When COVID-19 hit, India’s healthcare system had to take a big leap overnight. For a country that has long struggled with accessibility, affordability, and uneven infrastructure, telehealth came in as more than a temporary fix. It became a scalable alternative. In the years since, digital healthcare has grown multi fold with increased credibility, users, and capital.

But as the sector enters a new phase, with fundraising slowing and consolidation beginning, it will be interesting to see which models will endure and scale. In this article we have a look at how India’s telehealth sector is evolving from consultations to comprehensive care and what that means for investors and founders building for the next decade.

A large and underpenetrated market, now formalized

India has always had the ingredients for a thriving telehealth market, a vast population, urban-rural healthcare disparity, and a strong digital ecosystem. Yet until recently, telemedicine remained a fragmented, underutilized market.

This changed dramatically over the last five years. The first breakthrough came in 2020, when the Telemedicine Practice Guidelines were released amid the pandemic. For the first time, doctors and startups had legal clarity on virtual consultations which gave them the confidence and clarity to improvise and correctly structure the delivery model. Around the same time, COVID forced both public and private healthcare systems to go digital, exposing patients to remote care at scale.

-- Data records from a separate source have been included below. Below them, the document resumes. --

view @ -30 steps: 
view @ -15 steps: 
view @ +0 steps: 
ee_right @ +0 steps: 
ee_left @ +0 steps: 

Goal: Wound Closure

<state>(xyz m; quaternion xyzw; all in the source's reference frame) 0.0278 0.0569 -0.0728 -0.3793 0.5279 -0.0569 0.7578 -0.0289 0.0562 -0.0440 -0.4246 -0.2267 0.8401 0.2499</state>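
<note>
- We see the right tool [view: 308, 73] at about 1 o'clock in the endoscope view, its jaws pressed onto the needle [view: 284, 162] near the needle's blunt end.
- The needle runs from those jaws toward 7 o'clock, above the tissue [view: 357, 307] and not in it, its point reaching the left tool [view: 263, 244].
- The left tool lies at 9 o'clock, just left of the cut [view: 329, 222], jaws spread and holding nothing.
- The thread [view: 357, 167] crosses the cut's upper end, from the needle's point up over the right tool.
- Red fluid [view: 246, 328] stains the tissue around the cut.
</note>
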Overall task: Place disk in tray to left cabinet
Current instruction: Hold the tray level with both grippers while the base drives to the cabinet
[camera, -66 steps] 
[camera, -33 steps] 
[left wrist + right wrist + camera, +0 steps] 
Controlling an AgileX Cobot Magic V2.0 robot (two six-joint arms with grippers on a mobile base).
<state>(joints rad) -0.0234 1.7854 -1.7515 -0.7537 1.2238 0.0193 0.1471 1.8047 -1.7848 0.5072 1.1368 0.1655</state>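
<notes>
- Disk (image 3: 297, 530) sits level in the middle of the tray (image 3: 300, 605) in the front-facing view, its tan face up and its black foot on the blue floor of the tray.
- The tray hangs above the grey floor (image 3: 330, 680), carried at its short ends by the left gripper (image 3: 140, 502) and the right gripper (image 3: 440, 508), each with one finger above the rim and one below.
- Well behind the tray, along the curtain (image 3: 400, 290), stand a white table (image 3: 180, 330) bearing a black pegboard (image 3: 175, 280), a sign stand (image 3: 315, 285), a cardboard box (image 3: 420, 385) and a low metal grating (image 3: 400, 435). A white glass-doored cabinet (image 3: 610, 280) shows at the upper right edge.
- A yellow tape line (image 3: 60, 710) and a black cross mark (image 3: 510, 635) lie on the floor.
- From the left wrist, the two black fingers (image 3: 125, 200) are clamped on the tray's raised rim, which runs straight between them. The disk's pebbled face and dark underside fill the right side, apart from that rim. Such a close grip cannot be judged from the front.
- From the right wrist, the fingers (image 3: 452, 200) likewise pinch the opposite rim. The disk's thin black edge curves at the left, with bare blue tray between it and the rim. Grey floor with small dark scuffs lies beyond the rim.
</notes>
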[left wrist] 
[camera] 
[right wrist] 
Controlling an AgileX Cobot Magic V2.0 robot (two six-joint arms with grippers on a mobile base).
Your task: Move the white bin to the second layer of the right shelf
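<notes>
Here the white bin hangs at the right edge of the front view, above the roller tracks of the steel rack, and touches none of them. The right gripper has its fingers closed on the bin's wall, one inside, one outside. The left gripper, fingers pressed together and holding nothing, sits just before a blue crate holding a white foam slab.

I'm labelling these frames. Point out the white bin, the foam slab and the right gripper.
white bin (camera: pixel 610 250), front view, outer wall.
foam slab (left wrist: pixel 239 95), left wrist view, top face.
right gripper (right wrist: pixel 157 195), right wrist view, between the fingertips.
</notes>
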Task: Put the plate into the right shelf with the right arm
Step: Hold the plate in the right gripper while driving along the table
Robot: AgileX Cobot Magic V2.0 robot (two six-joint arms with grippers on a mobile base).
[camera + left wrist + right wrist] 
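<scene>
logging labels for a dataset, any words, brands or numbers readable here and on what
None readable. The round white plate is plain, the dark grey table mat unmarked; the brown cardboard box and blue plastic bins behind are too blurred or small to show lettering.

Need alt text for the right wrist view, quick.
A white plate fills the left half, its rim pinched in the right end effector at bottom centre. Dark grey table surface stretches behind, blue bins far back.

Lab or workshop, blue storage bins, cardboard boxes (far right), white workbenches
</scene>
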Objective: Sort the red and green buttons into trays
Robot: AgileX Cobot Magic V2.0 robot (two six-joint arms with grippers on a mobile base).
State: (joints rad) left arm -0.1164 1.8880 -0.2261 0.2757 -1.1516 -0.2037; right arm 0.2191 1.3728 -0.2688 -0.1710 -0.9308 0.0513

The second wave of enablement came from the government’s digital health infrastructure push. The Ayushman Bharat Digital Mission (ABDM) introduced Ayushman Bharat Health Account (ABHA IDs 650M+ issued) which has e-prescriptions, health lockers, and provider giving India a stackable digital health infra that few emerging markets can match.

India’s tech readiness to adopt such model was already in place with over 750 million internet users, UPI-led familiarity with digital platforms, and smartphone penetration even in rural areas, patient-side adoption became viable. On the demand side, the rise of chronic conditions created a market that needs a scalable delivery system to efficiently solve these problems.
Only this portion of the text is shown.